Manchester’s Hidden Past – Saving the City Region’s Archaeology

1 Deansgate Dig

2020 will mark the 40th anniversary of the founding the Greater Manchester Archaeological Unit, the creation of the County Archaeologist post, and the establishment of the Sites and Monuments Record (now known as the Historic Environment Record) for Greater Manchester. The city region was one of the last counties in Britain to see the emergence of these modern planning tools. They occurred at the end of a decade that saw the beginnings of the professionalization of archaeology, led by the universities and funded through the Department of the Environment. It was a time of great optimism with the passing of the Scheduled Ancient Monuments and Archaeological Areas the year before in 1979, although hopes of a state-funded archaeological service into which Greater Manchester might fit were about to be dashed.
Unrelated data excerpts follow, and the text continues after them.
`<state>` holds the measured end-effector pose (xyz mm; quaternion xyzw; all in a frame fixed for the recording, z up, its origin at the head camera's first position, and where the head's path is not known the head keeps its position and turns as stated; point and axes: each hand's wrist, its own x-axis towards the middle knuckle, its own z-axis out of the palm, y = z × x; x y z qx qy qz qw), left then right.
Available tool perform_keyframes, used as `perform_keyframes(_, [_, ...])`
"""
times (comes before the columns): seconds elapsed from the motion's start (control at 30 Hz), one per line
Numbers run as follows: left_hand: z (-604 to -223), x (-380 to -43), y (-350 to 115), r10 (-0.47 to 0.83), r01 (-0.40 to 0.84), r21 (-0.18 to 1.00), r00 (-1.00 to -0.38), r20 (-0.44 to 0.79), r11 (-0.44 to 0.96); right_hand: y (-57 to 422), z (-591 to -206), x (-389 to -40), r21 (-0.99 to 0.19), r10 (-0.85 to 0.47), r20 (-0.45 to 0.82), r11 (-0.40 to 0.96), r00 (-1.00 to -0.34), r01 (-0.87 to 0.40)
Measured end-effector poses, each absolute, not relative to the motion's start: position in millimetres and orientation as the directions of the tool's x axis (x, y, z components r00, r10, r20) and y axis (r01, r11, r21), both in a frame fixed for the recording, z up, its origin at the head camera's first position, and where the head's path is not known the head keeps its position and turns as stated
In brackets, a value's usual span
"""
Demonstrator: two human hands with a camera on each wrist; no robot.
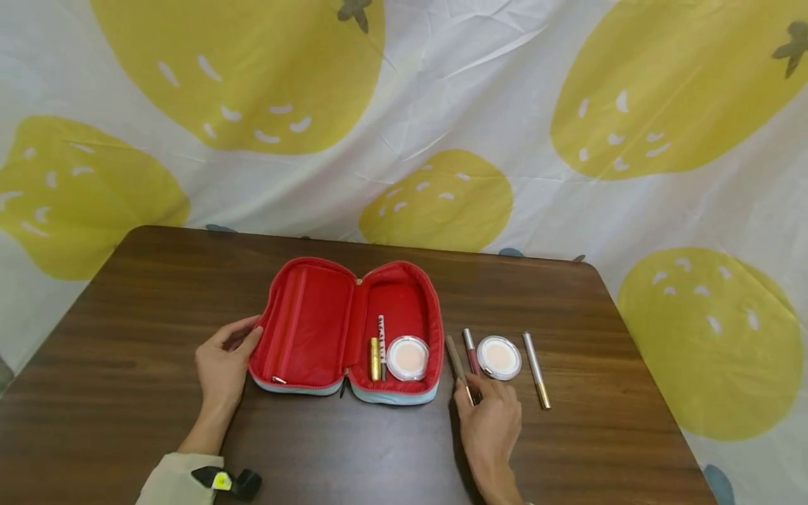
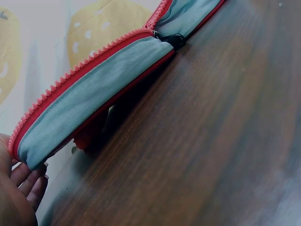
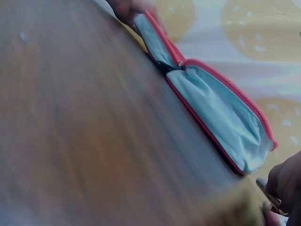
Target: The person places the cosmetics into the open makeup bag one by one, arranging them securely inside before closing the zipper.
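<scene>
An unzipped makeup bag (image 1: 318, 326) lies spread open on the table, red inside and pale blue outside. My left hand (image 1: 224, 361) grips the outer edge of its left half, thumb on top and fingers beneath. A gold tube (image 1: 375, 361), a patterned stick (image 1: 381, 337) and a round powder compact (image 1: 408, 358) lie in the right half. Just right of the bag, my right hand (image 1: 492, 421) pinches a slim brown cosmetic pencil (image 1: 456, 358) near its lower end. Close beside that hand lies a lip gloss (image 1: 470, 348), its lower part hidden by the fingers.
A second powder compact (image 1: 499, 358) lies just beyond my right hand. Farther right is a silver and gold tube (image 1: 536, 370). The brown wooden table (image 1: 353, 456) ends at a hanging cloth (image 1: 505, 91) with yellow fruit prints.
</scene>
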<state>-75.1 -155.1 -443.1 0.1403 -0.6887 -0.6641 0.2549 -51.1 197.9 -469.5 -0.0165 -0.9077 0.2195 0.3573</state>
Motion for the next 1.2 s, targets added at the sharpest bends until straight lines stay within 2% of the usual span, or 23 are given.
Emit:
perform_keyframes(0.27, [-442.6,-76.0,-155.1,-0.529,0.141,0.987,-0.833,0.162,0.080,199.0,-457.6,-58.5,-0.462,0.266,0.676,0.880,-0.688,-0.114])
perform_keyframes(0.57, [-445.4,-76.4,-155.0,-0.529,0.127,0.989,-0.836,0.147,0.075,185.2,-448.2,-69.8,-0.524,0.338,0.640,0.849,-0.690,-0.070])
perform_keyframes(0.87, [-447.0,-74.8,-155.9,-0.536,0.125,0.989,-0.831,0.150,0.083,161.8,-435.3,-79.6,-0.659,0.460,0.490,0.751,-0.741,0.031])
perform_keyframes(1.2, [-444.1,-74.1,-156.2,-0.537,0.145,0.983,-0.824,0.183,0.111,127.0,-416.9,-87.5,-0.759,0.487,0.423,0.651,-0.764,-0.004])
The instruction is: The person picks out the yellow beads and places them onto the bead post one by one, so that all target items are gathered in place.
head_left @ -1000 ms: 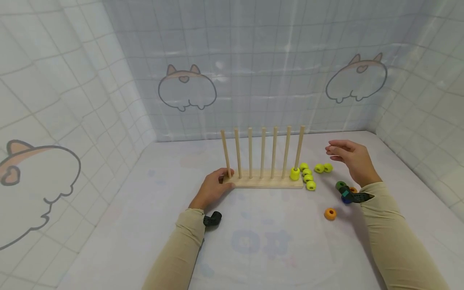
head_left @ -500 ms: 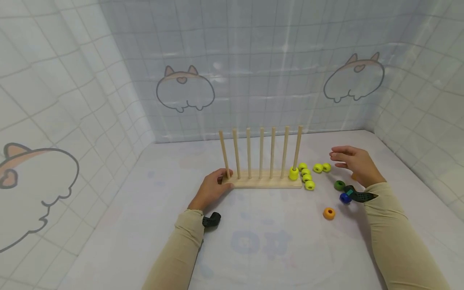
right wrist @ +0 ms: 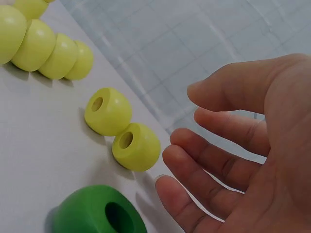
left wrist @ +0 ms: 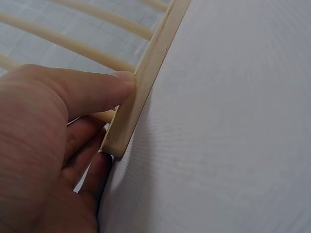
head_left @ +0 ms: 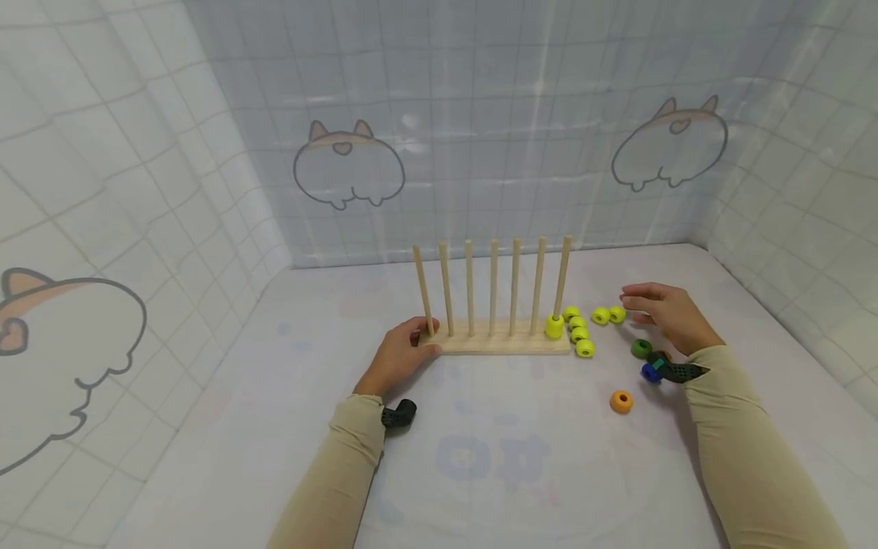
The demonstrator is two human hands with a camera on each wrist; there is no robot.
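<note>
A wooden peg rack (head_left: 480, 345) with a row of upright pegs stands on the table. My left hand (head_left: 398, 354) grips its left end; in the left wrist view the thumb (left wrist: 104, 90) presses the base's front edge, with fingers behind. Yellow beads (head_left: 554, 328) sit on the rightmost peg. Beside that end lies a line of several loose yellow beads (head_left: 578, 334). My right hand (head_left: 675, 314) hovers, fingers relaxed and holding nothing, just right of a pair of yellow beads (right wrist: 136, 146). A green bead (right wrist: 99, 211) lies below the pair.
Nearer the right wrist are a blue bead (head_left: 650, 373) and an orange bead (head_left: 622, 402); another orange one is mostly hidden by the wrist camera (head_left: 675, 371). A tile-patterned sheet (head_left: 473, 137) rises behind the table, with more at both sides.
My right hand has come down and slightly nearer, closer to the pair of yellow beads. The left hand keeps its grip on the rack. The head view has shifted slightly.
</note>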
Dukinfield Old Hall excs ap 1982

Aerial view of the Dukinfield Old Hall excavations

To mark this landmark in the development of modern archaeology within the Manchester city region I’m embarking on a series of blogs over the next two years looking at some of the key ancient monuments within Greater Manchester. These will culminate in a variety of celebrations in 2020, but more of those in due course.

It’s trite to say that many things have changed since 1980 but it’s no less true. In 1980 around 1500 people lived within the centre of Manchester, bounded by the Mancunian Way. Estimates suggest that by 2020 this figure will be over 20,000. The first SMR had just a few hundred sites, taken from the old Ordnance Survey record cards, and although a year later that number had risen to 1449 that is less than a tenth of the modern (2018) figure. In 1980 just one professional archaeological unit was digging in the county, GMAU itself, at Dukinfield Old Hall in Tameside, Peel Hall in Wythenshawe, and on the Roman fort in Manchester. In 2017 several dozen archaeological practices and units worked within the county on more 100 projects in all ten boroughs of the city region.

PeelHall7

The late medieval bridge across the moat at Peel Hall in Wythenshawe

GMAU grew out of the campaigning efforts of Professor Barri Jones at the University of Manchester and the work of the voluntary body the Greater Manchester Archaeology Group.1 Its first director and County Archaeologist, Philip Houldsworth, had a core staff of just four (the others being Deputy Director John Walker, Field Officer Adrian Tindall and secretary Mrs J Vaccari), funded through the Greater Manchester County Council. The field team of eleven was funded through the Manpower Services Commission and led by Senior Supervisor Mike Morris.

Their first task was to finish the excavations of the northern gateway of the Roman fort in Manchester, begun a few years earlier and the immediate catalyst for the formation of the Unit. Ultimately this would lead not just to a publication on Roman Manchester (in 1986) but also to the reconstruction of the northern gateway of the fort (completed in 1987) and the landscaping of the area in front to create the Roman Gardens, still an important focus for the new community now living in Castlefield. As we shall see, this wider community impact and long-term benefit has been a central theme of the work of the Greater Manchester Archaeological Unit, it successor bodies, and the dedicated group of professional archaeologists who have followed in the footsteps of the pioneering field team from 1980.

1) The early years of ‘Rescue’ archaeology is retold in Barri Jones’s 1984 account – Past Imperfect. The Story of Rescue Archaeology.